Years
from now, when historians ask who lost China, the answer might be ebay. After dominating the American online auction
market through scrappy tenacity, they approached the Chinese market like a
hidebound IBM. Jack Ma was the man who
laughed all the way to the bank. The unlikely
story of Ma’s dominance of Chinese e-commerce is told by westerner who
witnessed it from the inside. Ma’s
former PR honcho Porter Erisman documents the rise of the Chinese internet
powerhouse Alibaba in the metaphorically titled Crocodile in the Yangtze, which screens this Saturday as part of
the 2012 edition of Dances with Films.
In
1995 English teacher Jack Ma did not look like a prospective billionaire, but
he got the internet before just about anyone in China. In fact, his first venture, China Pages, was
too early. He was still far ahead of the
curve when he started his B2B site, Alibaba, with seventeen employees in his apartment. American expat Erisman signed on just as
China’s legion of small manufactures started embracing its potential. However, the internet bubble threatened to
engulf the momentum Ma had generated. Like
so many short-lived start-ups, Alibaba boasted more users and publicity than
revenue. Actually, it did not have any
revenue.
As
it happened, in contrast to its ill-fated contemporaries, Alibaba offered a service
that customers were willing to pay for. Much
to the surprise of many analysts, Ma’s company survived and ultimately
thrived. Yet, in proper visionary
fashion, Ma anticipated a coming war with ebay.

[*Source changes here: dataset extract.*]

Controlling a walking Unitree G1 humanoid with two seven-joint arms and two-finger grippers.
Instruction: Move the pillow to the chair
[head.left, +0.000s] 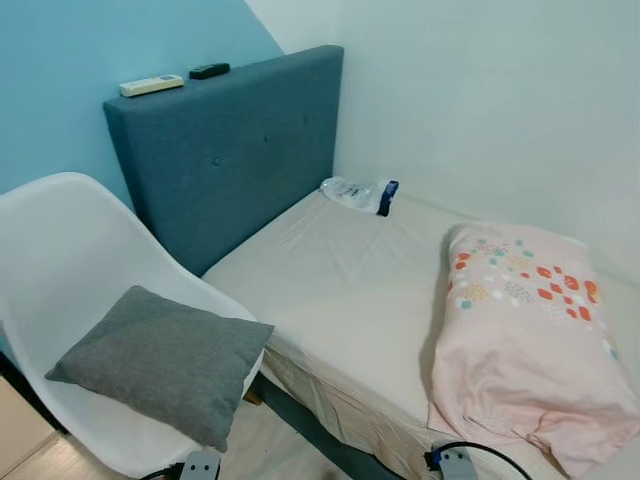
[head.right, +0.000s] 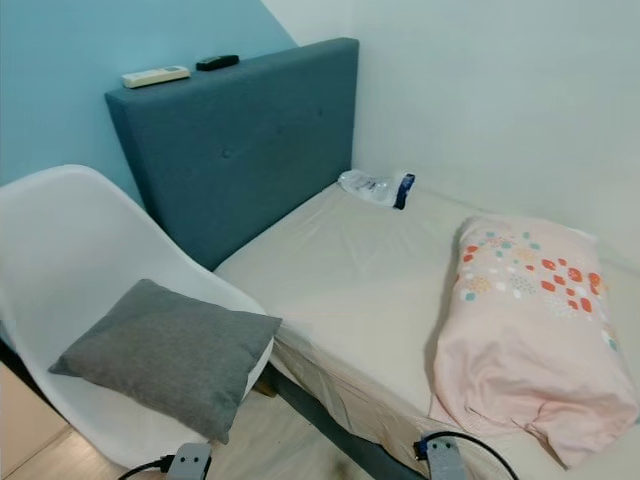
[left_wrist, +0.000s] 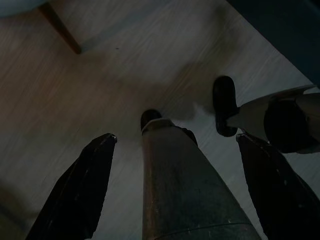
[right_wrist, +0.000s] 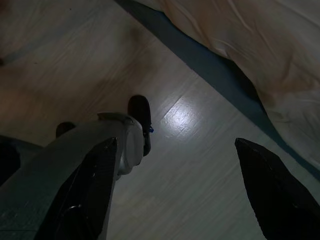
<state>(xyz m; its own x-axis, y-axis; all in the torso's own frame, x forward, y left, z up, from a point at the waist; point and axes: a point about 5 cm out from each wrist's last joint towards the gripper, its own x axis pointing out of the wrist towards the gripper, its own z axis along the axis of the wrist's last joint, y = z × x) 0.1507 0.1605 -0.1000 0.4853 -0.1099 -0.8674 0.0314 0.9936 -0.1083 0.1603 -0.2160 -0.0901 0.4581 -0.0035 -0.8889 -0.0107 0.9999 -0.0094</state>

Strangely though, the American company ignored the lessons of its own
success, banking on the benefits of integration into its global platform, while
ignoring the specifics of the local market.
This would be a hundred million dollar mistake, several times over.
On
one hand, Crocodile is a quite
invigorating underdog business success story.
Despite facing several existential crises, Alibaba and its Taobao
person-to-person e-marketplace carried the day.
Yet, there is a darker side to the tale Erisman deals with rather perfunctorily. As part of its grand strategy, Alibaba
aligned itself with Yahoo China, just as the search engine was taking heat for
ratting out an independent journalist to the Communist regime. Erisman shows footage of Ma the good soldier
parroting the Yahoo company line to the effect that they might not like local
laws, but they must obey them nonetheless.
Yet, this begs the obvious but unasked question: does Ma really dislike
these laws and would he advocate liberalizing them? If so, what would an enormously wealthy
individual such as himself be willing to do within the system towards that end?
Here
and there, Erisman extols the internet as an instrument of openness and
information dissemination in the formerly closed China, which is true to an
extent, but ignores the great lengths the Chinese government has gone to
monitor, censor, and block the free flow of the internet. One also wonders about the privacy of the
Facebook-like innovations that helped put Taobao over the top.
Clearly,
Erisman is too close to Ma to push him on any political questions, but he is unusually
lucky to have such a wealth of video records of company events, including that
fateful day one in Ma’s apartment.
Frankly, the drive to document Alibaba, including even brainstorming
sessions between Erisman and his boss, might strike some viewers as a bit odd. Yet, they clearly provide a tenor of the
times, both good and bad, during each stage of the company’s development. As a result, the understandable reliance on
videotaped corporate history is not always particularly cinematic, but it
certainly gives the film a you-are-there vibe.
There
are a ton of objects lessons in Crocodile,
regardless whether you consider Ma a charismatic business genius or a sell
out to the oppressive power structure (hearing the local Communist Party boss
laud him as an exemplary “entrepreneur” possibly supports either conclusion). Frankly, every e-commerce enterprise should
study it frame by frame. After all,
Alibaba’s IPO lived up to expectations, unlike the fizzle of certain social
network. Highly topical and instructive,
if frustratingly cautious, Crocodile is
well worth seeing this Saturday morning (6/2) when it screens as a selection of
this year’s Dances with Films, in Hollywood, USA.